Memang ada peluang blusukan ini disalahgunakan untuk pencitraan seseorang dan menaikkan elektabilitasnya dalam musim Pilkada atau Pilpres. Namun sepanjang hal itu terbukti mampu memberi solusi konkrit bagi masyarakat, maka kita tetap harus menghilangkan praduga dan prasangka yang tidak proporsional. Dan agar blusukan ini bisa menghasilkan dampak yang lebih luas, lebih nyata, dan lebih sistemik, maka perlu dilembagakan menjadi kebijakan sekaligus model kepemimpinan yang bukan saja partisipatif namun juga transformasional.

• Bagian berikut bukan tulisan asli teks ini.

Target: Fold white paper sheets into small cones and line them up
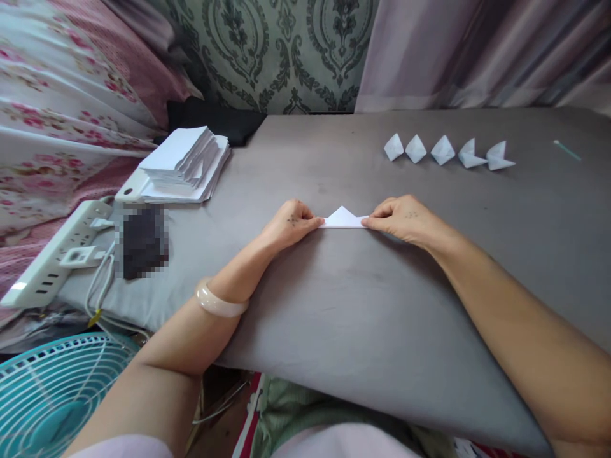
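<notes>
A white folded-paper strip with a triangular peak (pixel 342 220) is held at frame centre, long axis left-right, peak up-frame. Its ends are pinched thumb-to-finger, left by the left hand (pixel 292 222), right by the right hand (pixel 405 218), both nearly closed, neither nearer. Five white folded-paper shapes (pixel 443 151) are lined up at upper right.

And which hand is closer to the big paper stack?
Left. The left hand is right of the paper stack, nearer the camera; the right hand is farther right, at the right end of the folded paper.
</notes>
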### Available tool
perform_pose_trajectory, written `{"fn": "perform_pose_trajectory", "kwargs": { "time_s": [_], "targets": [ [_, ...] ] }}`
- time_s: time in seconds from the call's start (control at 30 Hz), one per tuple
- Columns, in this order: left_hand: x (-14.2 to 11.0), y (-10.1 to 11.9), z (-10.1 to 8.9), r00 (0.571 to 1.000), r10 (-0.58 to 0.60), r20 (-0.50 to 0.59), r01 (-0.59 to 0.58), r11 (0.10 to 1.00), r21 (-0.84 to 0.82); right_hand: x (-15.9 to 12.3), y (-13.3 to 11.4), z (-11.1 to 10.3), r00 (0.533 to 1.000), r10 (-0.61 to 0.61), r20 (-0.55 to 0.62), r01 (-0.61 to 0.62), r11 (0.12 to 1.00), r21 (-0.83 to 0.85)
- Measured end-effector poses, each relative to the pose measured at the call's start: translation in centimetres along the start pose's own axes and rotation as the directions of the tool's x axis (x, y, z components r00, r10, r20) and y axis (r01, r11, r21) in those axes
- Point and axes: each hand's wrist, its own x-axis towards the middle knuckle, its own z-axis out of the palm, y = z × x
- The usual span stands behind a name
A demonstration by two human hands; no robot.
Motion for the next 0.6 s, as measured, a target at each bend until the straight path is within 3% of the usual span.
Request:
{"fn": "perform_pose_trajectory", "kwargs": {
  "time_s": [0.23,0.47,0.6],
  "targets": [
    [0.2,0.0,0.0,1.0,0.013,0.004,-0.013,0.998,0.058,-0.1,0.1,0.2,0.999,0.033,0.031,-0.032,0.999,-0.027],
    [0.3,-1.0,0.6,0.983,0.174,-0.066,-0.16,0.971,0.179,0.2,0.3,0.0,0.999,-0.008,0.054,0.013,0.996,-0.09],
    [-0.3,-1.0,1.2,0.938,0.329,-0.11,-0.283,0.909,0.306,0.2,0.5,-0.2,0.996,-0.069,0.059,0.074,0.993,-0.095]
  ]
}}
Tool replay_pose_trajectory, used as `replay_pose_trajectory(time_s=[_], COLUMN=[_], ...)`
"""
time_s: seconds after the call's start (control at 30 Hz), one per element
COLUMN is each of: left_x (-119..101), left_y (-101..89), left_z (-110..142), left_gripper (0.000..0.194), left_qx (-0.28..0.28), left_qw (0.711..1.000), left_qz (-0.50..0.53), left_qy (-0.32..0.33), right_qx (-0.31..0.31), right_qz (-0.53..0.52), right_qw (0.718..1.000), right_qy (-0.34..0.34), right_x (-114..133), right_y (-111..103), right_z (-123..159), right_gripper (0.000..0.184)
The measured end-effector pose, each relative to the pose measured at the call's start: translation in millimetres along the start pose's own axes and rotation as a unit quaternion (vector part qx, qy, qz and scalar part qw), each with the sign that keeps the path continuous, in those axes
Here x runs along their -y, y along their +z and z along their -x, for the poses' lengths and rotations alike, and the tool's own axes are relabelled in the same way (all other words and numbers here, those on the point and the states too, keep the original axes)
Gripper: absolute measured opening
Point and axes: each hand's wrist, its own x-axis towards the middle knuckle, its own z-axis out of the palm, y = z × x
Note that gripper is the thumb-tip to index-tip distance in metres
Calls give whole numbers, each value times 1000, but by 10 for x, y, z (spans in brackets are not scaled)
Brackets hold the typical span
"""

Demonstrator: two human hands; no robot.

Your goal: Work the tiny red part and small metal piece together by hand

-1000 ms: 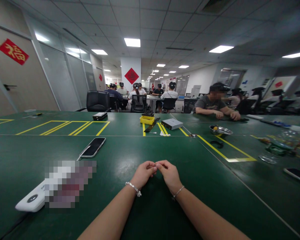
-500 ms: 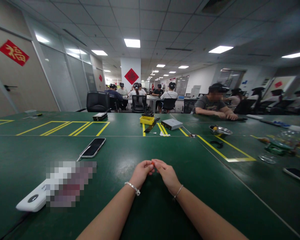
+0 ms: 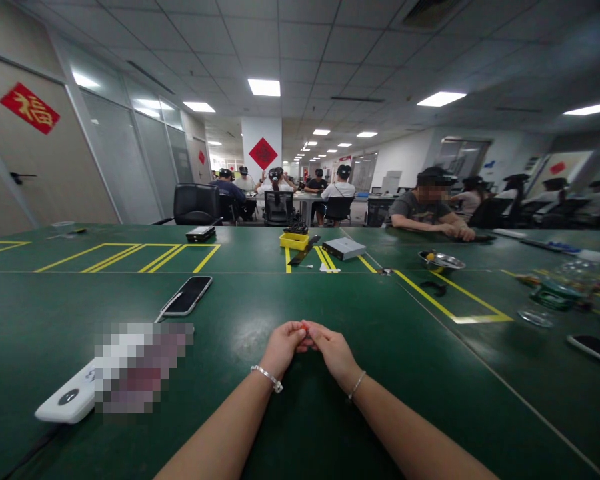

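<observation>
My left hand point(image 3: 286, 347) and my right hand point(image 3: 334, 350) meet fingertip to fingertip above the green table point(image 3: 220, 400). Between them shows a tiny orange-red piece point(image 3: 305, 328), mostly covered by the fingers and too small to name. Both hands are closed in a pinch around it. A silver bracelet point(image 3: 267, 378) circles the left wrist, and a thinner one point(image 3: 356, 387) the right.
Left of my hands lie a phone point(image 3: 189, 296) with a cable and a white device point(image 3: 67, 397), partly blurred out. Farther off stand a yellow tray point(image 3: 294, 241), a grey box point(image 3: 344, 248) and a metal bowl point(image 3: 450, 263). A person point(image 3: 425, 207) sits across the table at right.
The orange-red piece, hidden a second ago, now shows between my fingertips. My right fingers have straightened and turned slightly; both hands stay in nearly the same place.
</observation>
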Motion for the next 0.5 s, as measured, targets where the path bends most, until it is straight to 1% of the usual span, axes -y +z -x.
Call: replay_pose_trajectory(time_s=[0.13, 0.2, 0.27, 0.33, 0.4, 0.5], left_x=[3, 0, -6, -15, -24, -40], left_y=[-5, -14, -22, -25, -20, -1], left_z=[-1, 0, 3, 8, 17, 38], left_gripper=[19, 20, 21, 22, 23, 22], left_qx=[2, 4, 3, 6, 10, 11], left_qw=[1000, 1000, 1000, 999, 999, 999], left_qz=[1, 13, 26, 35, 39, 47], left_qy=[-2, -7, -14, -19, -20, -18], right_qx=[5, 12, 15, 10, 5, -1], right_qz=[-14, 0, 46, 119, 201, 299], right_qw=[999, 999, 999, 988, 965, 918], right_qy=[48, 36, -18, -94, -169, -260], right_x=[-20, -25, -19, -1, 27, 70], right_y=[13, 8, -1, -9, -13, -11], right_z=[-2, -6, -5, 5, 19, 34], right_gripper=[40, 39, 35, 30, 34, 40])
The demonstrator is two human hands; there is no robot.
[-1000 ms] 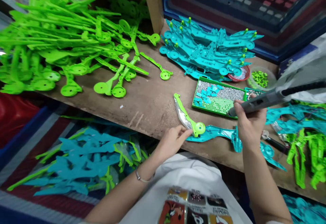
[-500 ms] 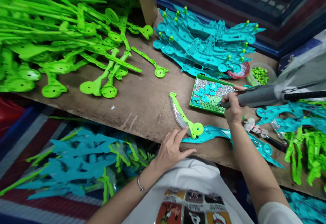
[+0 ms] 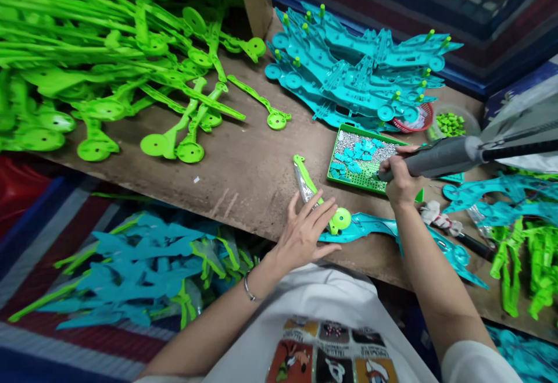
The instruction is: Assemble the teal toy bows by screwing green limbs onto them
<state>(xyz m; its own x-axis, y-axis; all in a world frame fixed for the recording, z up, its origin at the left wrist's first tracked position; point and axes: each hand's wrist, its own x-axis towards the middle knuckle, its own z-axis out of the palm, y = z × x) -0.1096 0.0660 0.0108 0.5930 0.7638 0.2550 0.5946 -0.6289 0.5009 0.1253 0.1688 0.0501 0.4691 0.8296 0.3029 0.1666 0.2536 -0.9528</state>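
Observation:
A toy piece with a green arm [image 3: 305,181] and a teal body [image 3: 375,227] lies near the front edge of the wooden bench [image 3: 248,168]. My left hand [image 3: 307,231] rests flat on it with fingers spread, covering part of the green arm next to its round hub [image 3: 341,218]. My right hand [image 3: 399,179] grips a grey power screwdriver [image 3: 440,158], its tip down at the right side of a green tray [image 3: 346,182] filled with small screws and teal bits.
A heap of green arms [image 3: 108,69] covers the bench's left. Stacked teal bodies [image 3: 353,75] lie at the back, beside a small red dish [image 3: 421,120] and a bowl of green bits [image 3: 451,122]. More teal and green parts [image 3: 518,226] lie at right, with finished pieces [image 3: 139,267] below the bench.
My right hand carried the screwdriver tip from the tray's front edge up into the tray. My left hand slid up from the bench edge onto the green arm, fingers spreading.

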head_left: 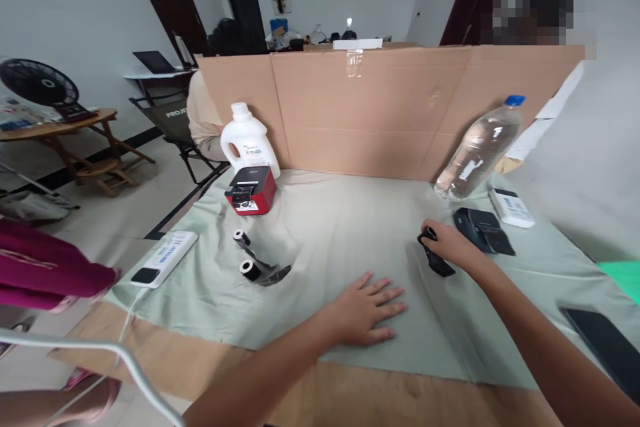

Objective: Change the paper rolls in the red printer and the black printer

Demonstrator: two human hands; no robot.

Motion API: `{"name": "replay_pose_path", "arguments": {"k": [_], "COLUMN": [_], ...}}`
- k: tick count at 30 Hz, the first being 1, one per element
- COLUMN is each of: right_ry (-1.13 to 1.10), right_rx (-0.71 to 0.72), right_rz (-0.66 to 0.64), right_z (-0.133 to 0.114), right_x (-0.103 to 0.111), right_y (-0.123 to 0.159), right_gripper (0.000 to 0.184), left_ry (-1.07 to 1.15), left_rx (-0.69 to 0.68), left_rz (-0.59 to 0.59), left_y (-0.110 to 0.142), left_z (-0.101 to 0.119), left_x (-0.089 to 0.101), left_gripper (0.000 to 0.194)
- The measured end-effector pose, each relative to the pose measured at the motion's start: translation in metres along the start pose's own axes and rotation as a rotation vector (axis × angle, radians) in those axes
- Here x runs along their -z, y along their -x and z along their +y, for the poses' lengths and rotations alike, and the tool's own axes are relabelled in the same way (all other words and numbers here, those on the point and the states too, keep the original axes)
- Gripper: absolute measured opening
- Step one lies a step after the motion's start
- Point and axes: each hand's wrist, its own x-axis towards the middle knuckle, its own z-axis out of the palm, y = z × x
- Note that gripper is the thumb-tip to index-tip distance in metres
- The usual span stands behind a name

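Observation:
My left hand (367,310) lies flat on the pale green cloth (350,227), palm down with fingers spread, holding nothing. To its right, my right hand (453,245) is closed around a small black roll (427,236), and a loose black strip (441,265) trails from it towards me. Two similar rolls rest on the left of the cloth: a black roll with a white core (250,270) in front and a smaller-looking black roll (241,237) behind, both with unwound strips. Just beyond my right hand sits a black device (483,230) with a flap-like front part.
A red and black printer (253,192) stands before a white jug (249,140) at back left. A clear blue-capped bottle (480,150) leans against the cardboard screen (355,113). White power strips (167,259) lie at both sides; a dark phone-like slab (605,347) is at right.

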Motion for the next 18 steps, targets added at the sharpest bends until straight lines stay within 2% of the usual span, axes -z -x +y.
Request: {"name": "replay_pose_path", "arguments": {"k": [7, 10, 12, 13, 15, 18], "right_ry": [0.088, 0.134, 0.108, 0.075, -0.017, -0.072], "right_rx": [-0.058, -0.067, 0.004, 0.062, 0.206, 0.385], "right_rz": [-0.101, -0.072, -0.033, -0.018, -0.002, -0.055], "right_z": [0.012, -0.002, -0.035, -0.059, -0.123, -0.234], "right_x": [-0.022, -0.024, -0.02, -0.017, -0.013, -0.017], "right_y": [0.004, 0.0, -0.002, -0.002, -0.002, -0.006], "right_gripper": [0.012, 0.015, 0.017, 0.019, 0.024, 0.026], "left_ry": [-0.016, -0.039, -0.05, -0.051, -0.044, -0.021], "left_rx": [0.003, 0.01, 0.01, 0.011, 0.004, 0.024], "left_rz": [0.002, 0.008, 0.022, 0.029, 0.035, 0.055], "left_y": [-0.002, -0.002, -0.002, -0.002, -0.003, -0.005], "left_z": [0.002, 0.002, 0.002, 0.001, 0.001, -0.001], "left_x": [0.002, 0.002, 0.002, 0.001, -0.001, -0.008], "left_gripper": [0.062, 0.062, 0.061, 0.06, 0.06, 0.059]}}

Salah satu cara pelembagaan blusukan tadi adalah dengan mewajibkan setiap pejabat pada setiap level agar menetapkan agenda kerja untuk berkomunikasi secara langsung dengan segmen masyarakat yang harus dilayani.  

Jika dimasa lalu ada kisah raja yang menyamar sebagai rakyat dan hidup di tengah-tengah rakyat untuk merasakan penderitaannya, maka di jaman modern ini para pejabat tidak perlu lagi menyamar, namun pada hakekatnya melakukan peran yang sama sebagaimana para raja-raja arif bijaksana di masa silam. Jika almarhum Sri Sultan Hamengku Buwana IX memiliki filosofi “Tahta Untuk Rakyat”, maka para pejabat jaman modern sudah sepantasnya menggunakan wibawa, kuasa, dan sumber dayanya juga untuk rakyat.